All of us who use WordPress automatically generate web feeds.  Feeds provide the same information as our web pages — but in common XML-based format so that applications such as feed readers can process and aggregate information from various sources.  By default, WordPress provides the full content of the post in its feeds.

Unfortunately this also permits convenient access to spammers seeking content to use in their spamming enterprises.  Though it's possible to remove the full content from the feed — and only provide excerpts, this makes your feed less useful.  Thankfully, most spammers aren't too bright, and access your feed from the same IP address as the spam web site it is posted on.  So here's how to block them:

1. Get the IP of the web site that is stealing your content.

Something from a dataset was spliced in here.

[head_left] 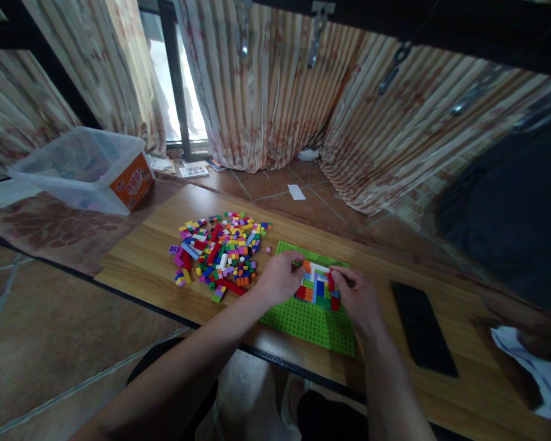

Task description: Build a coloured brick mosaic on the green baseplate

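A green studded baseplate (pixel 312 327) lies on the wooden table in front of me. On it is a patch of joined toy bricks (pixel 320 288) in white, blue, orange, green and red. My left hand (pixel 282 278) is at the patch's left edge, fingers curled together; what they pinch is too small to make out. At the patch's right side my right hand (pixel 360 300) has thumb and finger closed on a red brick (pixel 331 281), which touches or nearly touches the patch.
Loose bricks (pixel 224 248) are heaped on the table (pixel 142 245) left of the baseplate. A black phone (pixel 423 327) lies to the right, with a crumpled white wrapper (pixel 532 367) beyond. A clear plastic bin (pixel 85 168) stands at the far left. Striped curtains (pixel 275 92) hang behind.
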Demonstrator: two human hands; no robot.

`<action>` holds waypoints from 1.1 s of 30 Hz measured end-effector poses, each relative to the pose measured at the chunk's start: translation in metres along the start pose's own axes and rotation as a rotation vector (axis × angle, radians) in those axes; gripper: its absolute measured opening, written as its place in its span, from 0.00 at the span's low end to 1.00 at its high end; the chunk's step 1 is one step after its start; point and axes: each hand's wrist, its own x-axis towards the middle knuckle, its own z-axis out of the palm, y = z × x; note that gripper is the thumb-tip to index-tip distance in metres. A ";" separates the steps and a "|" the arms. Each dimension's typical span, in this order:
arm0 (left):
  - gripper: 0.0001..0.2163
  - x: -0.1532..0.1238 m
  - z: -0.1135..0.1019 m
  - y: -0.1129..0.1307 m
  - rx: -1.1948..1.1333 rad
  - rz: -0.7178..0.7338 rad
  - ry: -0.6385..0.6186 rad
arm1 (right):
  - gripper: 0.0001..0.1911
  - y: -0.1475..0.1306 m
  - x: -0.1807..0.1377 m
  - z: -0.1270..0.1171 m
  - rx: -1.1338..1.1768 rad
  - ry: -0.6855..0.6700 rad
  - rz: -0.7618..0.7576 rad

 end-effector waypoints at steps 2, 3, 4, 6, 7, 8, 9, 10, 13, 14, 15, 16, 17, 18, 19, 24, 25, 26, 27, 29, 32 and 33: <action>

%ping www.trafficboosterpro.com
PING trafficboosterpro.com (74.52.58.162): 56 data bytes

2. Search your logs for that IP address (via SSH).

%cat www.20061231 | grep "74.52.58.162"
74.52.58.162 - - [31/Dec/2006:01:00:38 -0500] "GET /blog/feed/ HTTP/1.0" 200 49330 "-" "TrafficBoosterPRo (+http://TrafficBoosterPro.com/)"

3. Place the following directives in your .htaccess file.

RewriteEngine On
RewriteCond %{REMOTE_ADDR} ^
74\.52\.58\.162
RewriteRule ^.*$ - [F]

Done!  Now this cheesy spammer selling cheesy black hat products (mind you, they wouldn't even work), can't steal my content anymore.  Good riddance :)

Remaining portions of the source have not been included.